/categorical_features_euclidean_distance

A python package to compute pairwise Euclidean distances on datasets with categorical features in little time

Primary LanguagePythonMIT LicenseMIT

Categorical Features Pairwise Euclidean Distances

forthebadge made-with-python

PyPi Version MIT License

A python package to compute pairwise Euclidean distances on datasets with categorical features in little time

Motivation

In machine learning model development I often ran into datasets with categorical features. Most times dealing with these categorical features was fairly straight forward (I would use the pandas get_dummies() function to convert each feature into a one-hot-encoded representaion).

But when the number of categories embedded in these categorical features became massive, I ran into the problem of extremely slow Euclidean distance computation between each sample and every other sample.

This is where this package comes in. Running my own tests, I concluded that this code runs significantly faster than the SKLearn pairwise Euclidean distances function on one-hot-encoded categorical features.

Prerequisites

See requirements.txt for the full list of prerequisite libraries.

Installation

To start using this package, simply run this command in terminal

pip install cfed

Usage

import pandas as pd
from cfed.pairwise import euclidean_distances
from cfed.pairwise import euclidean_distances_from_split

df1 = pd.DataFrame.from_dict({
    'col1': [1, 2, 3],
    'col2': [4, 5, 6],
    'col3': [7, 8, 9]
})
df2 = pd.DataFrame.from_dict({
    'col1': [1, 4, 7],
    'col2': [2, 5, 8],
    'col3': [3, 6, 9],
})

distances = euclidean_distances(df1, df2, categorical_columns=['col1'])

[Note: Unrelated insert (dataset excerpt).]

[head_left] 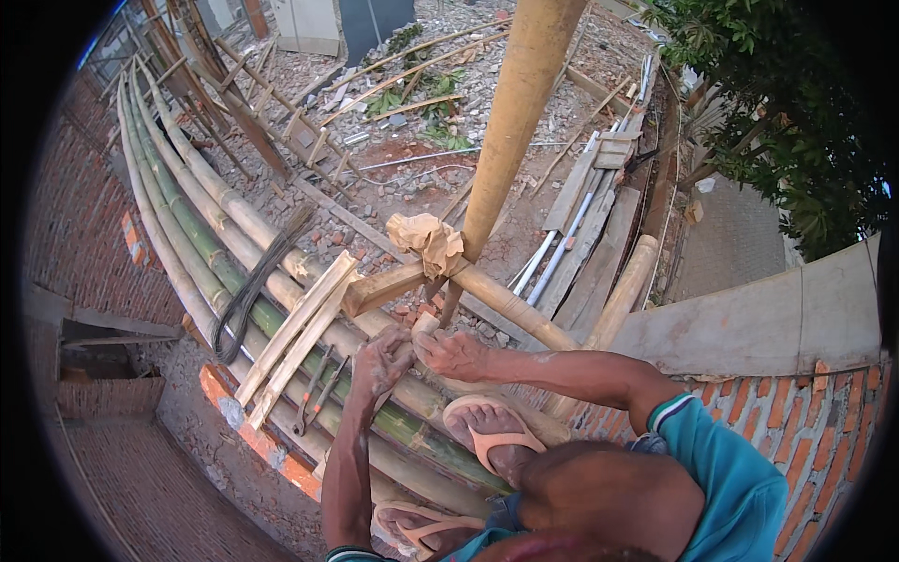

Or without specifying categorical_columns

import pandas as pd
from cfed.pairwise import euclidean_distances
from cfed.pairwise import euclidean_distances_from_split

df1 = pd.DataFrame.from_dict({
    'col1': ['c1', 'c2', 'c1'],
    'col2': [4, 5, 6],
    'col3': [7, 8, 9]
})
df2 = pd.DataFrame.from_dict({
    'col1': ['c1', 'c3', 'c2'],
    'col2': [2, 5, 8],
    'col3': [3, 6, 9],
})

distances = euclidean_distances(df1, df2)

Or

import pandas as pd
from cfed.pairwise import euclidean_distances
from cfed.pairwise import euclidean_distances_from_split

df1_numerical = pd.DataFrame.from_dict({
    'col1': [1, 2, 3],
    'col2': [4, 5, 6],
    'col3': [7, 8, 9]
})
df2_numerical = pd.DataFrame.from_dict({
    'col1': [1, 4, 7],
    'col2': [2, 5, 8],
    'col3': [3, 6, 9],
})

df1_categorical = pd.DataFrame.from_dict({
    'col4': ['c1', 'c1', 'c2'],
})
df2_categorical = pd.DataFrame.from_dict({
    'col4': ['c1', 'c2', 'c2'],
})

distances = euclidean_distances_from_split(df1_numerical, df1_categorical, df2_numerical, df2_categorical)